E afeta o presente da narrativa. Não sabemos exatamente o quê. É aí que a literatura se parece com a vida: vamos contando histórias e tentando descobrir de onde viemos, onde estamos, para onde vamos. Sebastopol trata dessa existência no decorrer do tempo, no derramar dos “acontecimentos”.

Reprodução

 

Há semelhanças no desenrolar do novelo dos três textos, que conversam indiretamente. “A mesma história para nós, nascidos nesse canto do mundo, a mesma história para vocês, a história de sempre, um buraco maior e mais escuro logo adiante.” No Brasil, no Himalaia, no Peru, na Rússia.

No meio do caminho, esse elemento estrangeiro serve para desestabilizar o discurso. No primeiro conto, o gelo mortífero do Nepal. No segundo, o pó sufocante de Lima. No terceiro, a cidade encenada em qualquer lugar. As histórias cruzam fronteiras como quem diz: você, leitor, não é mais de nação alguma.

O jeito de escrever me levou à metalinguagem de Sérgio Sant’Anna e à limpidez de Rodrigo Lacerda. Parece haver algo de Don DeLillo, entre vigília e sonho filmado, entre casa e espetáculo. E é claro que memória e esquecimento não poderiam faltar se perguntamos sobre o sentido de um dia após o outro.

Os contos de Emilio Fraia compõem uma bela quase-estreia. Ele, que nasceu em 1982, estava na lista sintomática dos “melhores jovens escritores brasileiros” da revista Granta, de 2012. Há dez anos, dividiu a autoria do romance O verão do Chibo com Vanessa Barbara. Tem também uma graphic novel no currículo.

Entre acidentes e incidentes, Sebastopol convida o leitor a compartilhar um clima um tantinho desagradável, bom de ser lido enquanto a chuva não dá trégua lá fora, enquanto as relações pessoais ganham contornos inesperados. Não é obra feliz. É marcha do tempo humano que mira sem arroubos poéticos.

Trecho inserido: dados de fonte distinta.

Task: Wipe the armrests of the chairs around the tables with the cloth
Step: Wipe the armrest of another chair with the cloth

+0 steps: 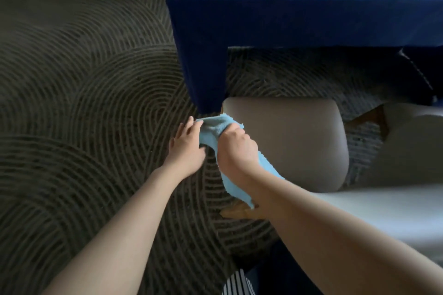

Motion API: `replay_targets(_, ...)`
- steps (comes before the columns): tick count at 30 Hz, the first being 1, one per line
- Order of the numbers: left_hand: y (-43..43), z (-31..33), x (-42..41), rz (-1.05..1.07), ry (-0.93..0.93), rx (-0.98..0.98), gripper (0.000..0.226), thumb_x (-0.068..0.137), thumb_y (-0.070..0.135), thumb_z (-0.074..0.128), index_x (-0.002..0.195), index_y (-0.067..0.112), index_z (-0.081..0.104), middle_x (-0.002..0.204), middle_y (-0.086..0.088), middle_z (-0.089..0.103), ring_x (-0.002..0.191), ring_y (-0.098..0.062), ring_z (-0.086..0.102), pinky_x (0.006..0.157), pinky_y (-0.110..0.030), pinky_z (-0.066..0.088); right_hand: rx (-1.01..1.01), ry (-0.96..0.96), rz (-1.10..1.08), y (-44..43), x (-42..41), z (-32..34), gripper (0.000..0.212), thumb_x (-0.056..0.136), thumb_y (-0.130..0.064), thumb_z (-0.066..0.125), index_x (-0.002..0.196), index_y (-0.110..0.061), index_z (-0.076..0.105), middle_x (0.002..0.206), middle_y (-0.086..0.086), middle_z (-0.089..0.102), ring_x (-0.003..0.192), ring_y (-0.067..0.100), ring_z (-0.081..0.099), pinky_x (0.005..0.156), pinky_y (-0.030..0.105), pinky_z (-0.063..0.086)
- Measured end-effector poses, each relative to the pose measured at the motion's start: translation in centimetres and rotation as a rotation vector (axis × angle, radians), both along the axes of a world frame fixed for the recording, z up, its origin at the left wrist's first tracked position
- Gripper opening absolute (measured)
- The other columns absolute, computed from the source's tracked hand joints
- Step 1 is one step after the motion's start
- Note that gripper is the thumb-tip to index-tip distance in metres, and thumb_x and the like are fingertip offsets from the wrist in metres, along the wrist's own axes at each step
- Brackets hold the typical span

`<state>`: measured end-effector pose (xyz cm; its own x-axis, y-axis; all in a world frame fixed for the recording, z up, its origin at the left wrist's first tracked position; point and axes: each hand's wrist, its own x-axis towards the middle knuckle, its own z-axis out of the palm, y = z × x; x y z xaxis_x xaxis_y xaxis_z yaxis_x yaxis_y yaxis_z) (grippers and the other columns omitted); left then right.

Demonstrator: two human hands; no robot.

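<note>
Nearest you, the cloth (231, 187) trails limp over the wooden armrest (234, 211) of the chair (287, 141). Judge it light, soft and floppy, likely to bunch or skate on smooth wood unless you press it flat. Your right hand (233, 148) has its fingers curled tight round the cloth's gathered middle, the surest place to hold it, while your left hand (185, 148) lies with fairly straight fingers touching its far end, though you cannot tell if the thumb pinches. Beyond stands the blue-draped table (299, 7).
</note>
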<state>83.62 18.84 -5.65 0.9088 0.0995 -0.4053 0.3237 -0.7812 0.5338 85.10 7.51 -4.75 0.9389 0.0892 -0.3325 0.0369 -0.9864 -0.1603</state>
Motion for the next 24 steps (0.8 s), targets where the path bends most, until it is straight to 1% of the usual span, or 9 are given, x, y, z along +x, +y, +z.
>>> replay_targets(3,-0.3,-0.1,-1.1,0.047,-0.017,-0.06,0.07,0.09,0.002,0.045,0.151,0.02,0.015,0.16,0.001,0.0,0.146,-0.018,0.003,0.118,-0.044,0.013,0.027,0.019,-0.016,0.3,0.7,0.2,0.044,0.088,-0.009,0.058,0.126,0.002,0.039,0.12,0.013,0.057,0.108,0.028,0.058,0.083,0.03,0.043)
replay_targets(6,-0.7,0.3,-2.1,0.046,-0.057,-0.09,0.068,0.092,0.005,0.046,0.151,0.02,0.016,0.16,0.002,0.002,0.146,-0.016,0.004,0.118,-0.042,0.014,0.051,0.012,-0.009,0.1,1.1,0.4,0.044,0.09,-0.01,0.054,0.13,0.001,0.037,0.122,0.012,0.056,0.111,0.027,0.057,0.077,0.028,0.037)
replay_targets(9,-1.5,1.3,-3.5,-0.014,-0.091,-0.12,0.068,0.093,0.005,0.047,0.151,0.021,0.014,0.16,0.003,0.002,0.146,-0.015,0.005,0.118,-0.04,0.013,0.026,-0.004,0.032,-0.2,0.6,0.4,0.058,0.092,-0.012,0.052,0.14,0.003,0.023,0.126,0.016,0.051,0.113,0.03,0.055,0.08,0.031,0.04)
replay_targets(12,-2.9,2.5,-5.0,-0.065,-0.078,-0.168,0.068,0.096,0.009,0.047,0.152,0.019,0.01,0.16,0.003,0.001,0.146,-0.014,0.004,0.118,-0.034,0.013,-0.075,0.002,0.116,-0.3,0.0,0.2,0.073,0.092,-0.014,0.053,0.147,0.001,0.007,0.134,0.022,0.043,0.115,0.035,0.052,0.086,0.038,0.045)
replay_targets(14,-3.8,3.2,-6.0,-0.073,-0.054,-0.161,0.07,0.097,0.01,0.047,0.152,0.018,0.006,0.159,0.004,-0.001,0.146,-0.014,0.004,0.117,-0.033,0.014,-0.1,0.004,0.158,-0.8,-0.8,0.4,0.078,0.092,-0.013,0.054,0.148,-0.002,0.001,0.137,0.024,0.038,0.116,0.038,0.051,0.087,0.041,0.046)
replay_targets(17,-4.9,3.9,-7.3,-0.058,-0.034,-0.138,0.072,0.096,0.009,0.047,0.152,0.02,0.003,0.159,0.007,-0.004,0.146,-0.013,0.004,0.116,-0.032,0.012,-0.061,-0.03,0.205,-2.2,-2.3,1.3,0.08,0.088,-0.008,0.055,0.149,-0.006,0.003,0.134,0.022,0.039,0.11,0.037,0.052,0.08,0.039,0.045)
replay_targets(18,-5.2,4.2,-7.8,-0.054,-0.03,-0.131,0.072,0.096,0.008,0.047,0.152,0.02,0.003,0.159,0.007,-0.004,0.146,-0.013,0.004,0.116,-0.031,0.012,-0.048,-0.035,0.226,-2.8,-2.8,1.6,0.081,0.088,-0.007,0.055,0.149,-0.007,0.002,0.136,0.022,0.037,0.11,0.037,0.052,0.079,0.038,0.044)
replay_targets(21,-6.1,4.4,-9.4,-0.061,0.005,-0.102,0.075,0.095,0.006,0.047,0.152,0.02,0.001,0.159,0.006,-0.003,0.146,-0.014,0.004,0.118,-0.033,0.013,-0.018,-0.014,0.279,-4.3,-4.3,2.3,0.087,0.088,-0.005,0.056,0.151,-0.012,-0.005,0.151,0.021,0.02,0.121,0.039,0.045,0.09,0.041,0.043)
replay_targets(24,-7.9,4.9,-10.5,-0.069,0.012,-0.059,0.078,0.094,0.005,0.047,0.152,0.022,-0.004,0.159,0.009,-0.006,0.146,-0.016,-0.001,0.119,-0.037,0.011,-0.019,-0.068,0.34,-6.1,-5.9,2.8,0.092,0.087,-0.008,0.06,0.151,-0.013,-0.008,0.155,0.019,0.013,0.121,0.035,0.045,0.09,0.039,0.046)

A palavra é direta, longe de contornos barrocos. Os contos são de releitura na simplicidade porque conversam com o leitor por meio de significados que surgem de maneira associativa. A gente dispara o cronômetro sem pressa de chegar ao topo, sem vontade de vender a propriedade, sem anseio por plateia.

Sobretudo, vamos sem verão. Como se fosse possível pular uma estação.